EXERCISE AIM
The stretch from the line with "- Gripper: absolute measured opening" through the line with "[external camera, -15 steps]" in the records below: write it out exactly, and nothing else.

RECORD EXTRACTS START

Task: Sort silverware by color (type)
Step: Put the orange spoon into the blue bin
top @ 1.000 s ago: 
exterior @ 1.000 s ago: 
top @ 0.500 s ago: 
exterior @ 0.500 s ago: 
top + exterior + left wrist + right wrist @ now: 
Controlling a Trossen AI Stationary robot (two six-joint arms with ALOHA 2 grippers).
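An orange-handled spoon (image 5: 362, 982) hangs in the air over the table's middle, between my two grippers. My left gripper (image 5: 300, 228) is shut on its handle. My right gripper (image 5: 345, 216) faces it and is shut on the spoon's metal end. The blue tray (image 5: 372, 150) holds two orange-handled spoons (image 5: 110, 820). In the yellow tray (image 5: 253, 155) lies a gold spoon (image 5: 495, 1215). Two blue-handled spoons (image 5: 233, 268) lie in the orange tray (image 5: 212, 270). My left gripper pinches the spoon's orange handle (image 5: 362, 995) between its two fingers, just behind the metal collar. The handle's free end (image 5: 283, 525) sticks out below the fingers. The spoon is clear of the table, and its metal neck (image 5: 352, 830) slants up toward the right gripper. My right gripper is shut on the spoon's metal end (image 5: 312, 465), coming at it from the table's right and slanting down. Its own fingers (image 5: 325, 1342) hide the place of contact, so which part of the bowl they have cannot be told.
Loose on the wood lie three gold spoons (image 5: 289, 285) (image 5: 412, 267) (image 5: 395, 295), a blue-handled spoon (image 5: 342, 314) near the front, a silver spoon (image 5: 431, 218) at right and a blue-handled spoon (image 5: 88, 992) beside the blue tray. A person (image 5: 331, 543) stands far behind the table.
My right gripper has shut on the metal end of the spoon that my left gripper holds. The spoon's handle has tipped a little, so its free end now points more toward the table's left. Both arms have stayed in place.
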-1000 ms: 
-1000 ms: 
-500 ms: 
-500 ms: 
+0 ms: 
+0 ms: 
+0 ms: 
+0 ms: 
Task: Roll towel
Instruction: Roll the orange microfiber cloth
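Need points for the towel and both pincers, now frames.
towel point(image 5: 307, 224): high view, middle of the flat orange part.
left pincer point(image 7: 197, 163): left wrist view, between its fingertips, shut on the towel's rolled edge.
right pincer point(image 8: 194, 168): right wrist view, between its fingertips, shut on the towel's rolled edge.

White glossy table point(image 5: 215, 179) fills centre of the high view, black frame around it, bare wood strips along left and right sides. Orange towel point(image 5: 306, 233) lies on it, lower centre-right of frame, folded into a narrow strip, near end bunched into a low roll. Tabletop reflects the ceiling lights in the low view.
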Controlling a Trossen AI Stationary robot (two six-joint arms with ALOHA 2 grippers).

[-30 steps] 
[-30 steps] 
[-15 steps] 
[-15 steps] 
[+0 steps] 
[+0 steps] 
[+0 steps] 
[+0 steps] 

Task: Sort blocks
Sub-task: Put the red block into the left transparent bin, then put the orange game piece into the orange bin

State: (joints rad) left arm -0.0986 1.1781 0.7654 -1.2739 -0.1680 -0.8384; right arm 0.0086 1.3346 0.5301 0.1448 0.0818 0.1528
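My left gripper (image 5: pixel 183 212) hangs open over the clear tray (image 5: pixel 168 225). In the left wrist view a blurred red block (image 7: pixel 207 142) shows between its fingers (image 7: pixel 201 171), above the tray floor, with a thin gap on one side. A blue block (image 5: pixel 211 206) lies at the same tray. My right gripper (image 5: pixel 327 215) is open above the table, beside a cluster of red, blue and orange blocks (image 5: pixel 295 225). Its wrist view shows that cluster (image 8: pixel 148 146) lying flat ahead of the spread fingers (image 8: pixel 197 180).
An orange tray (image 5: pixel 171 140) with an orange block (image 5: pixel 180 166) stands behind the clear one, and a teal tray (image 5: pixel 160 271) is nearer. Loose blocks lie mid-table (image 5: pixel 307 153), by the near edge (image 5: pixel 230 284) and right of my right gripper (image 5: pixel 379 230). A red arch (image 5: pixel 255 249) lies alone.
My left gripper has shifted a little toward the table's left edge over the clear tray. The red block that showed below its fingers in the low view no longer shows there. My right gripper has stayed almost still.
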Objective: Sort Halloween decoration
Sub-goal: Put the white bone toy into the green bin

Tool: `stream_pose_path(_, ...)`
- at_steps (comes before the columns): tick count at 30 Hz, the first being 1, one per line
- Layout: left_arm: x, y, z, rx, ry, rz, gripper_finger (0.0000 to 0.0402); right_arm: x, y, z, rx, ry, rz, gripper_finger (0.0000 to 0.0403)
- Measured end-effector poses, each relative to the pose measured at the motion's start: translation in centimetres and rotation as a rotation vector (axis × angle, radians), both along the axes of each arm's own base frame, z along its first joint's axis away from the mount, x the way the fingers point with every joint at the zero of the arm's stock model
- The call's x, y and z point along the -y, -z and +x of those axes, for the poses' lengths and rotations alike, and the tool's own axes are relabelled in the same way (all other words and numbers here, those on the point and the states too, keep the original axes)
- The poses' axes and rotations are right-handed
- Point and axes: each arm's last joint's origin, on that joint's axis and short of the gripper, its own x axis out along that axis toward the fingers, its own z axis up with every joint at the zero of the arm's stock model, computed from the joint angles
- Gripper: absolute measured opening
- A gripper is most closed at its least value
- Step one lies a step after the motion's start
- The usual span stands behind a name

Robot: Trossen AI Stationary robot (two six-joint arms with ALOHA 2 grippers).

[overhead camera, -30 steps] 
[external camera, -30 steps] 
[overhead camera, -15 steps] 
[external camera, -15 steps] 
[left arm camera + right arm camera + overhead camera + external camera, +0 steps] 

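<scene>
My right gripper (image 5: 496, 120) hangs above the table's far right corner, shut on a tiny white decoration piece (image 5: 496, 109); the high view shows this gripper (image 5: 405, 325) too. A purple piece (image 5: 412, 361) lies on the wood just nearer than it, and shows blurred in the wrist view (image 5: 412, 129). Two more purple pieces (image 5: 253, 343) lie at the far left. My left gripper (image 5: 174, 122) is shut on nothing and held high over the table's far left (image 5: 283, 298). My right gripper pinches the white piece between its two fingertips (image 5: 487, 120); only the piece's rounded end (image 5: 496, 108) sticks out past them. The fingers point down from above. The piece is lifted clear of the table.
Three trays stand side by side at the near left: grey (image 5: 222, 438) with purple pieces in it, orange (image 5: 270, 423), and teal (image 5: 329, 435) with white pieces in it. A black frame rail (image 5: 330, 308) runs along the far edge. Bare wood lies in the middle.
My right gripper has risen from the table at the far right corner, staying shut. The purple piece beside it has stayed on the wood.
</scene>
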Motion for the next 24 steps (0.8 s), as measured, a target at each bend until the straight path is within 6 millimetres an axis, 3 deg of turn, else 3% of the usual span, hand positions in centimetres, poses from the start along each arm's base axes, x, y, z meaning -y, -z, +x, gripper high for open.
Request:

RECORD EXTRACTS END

SOLUTION TO THIS TASK
- Gripper: absolute measured opening
- A gripper is most closed at its least value
- Step one lies a step after the motion's start
- The usual span stands behind a name

Robot: Trossen AI Stationary robot (two six-joint arms with ALOHA 2 grippers).

[overhead camera, -30 steps] 
[external camera, -30 steps] 
[overhead camera, -15 steps] 
[external camera, -15 steps] 

Nothing further remains in the output.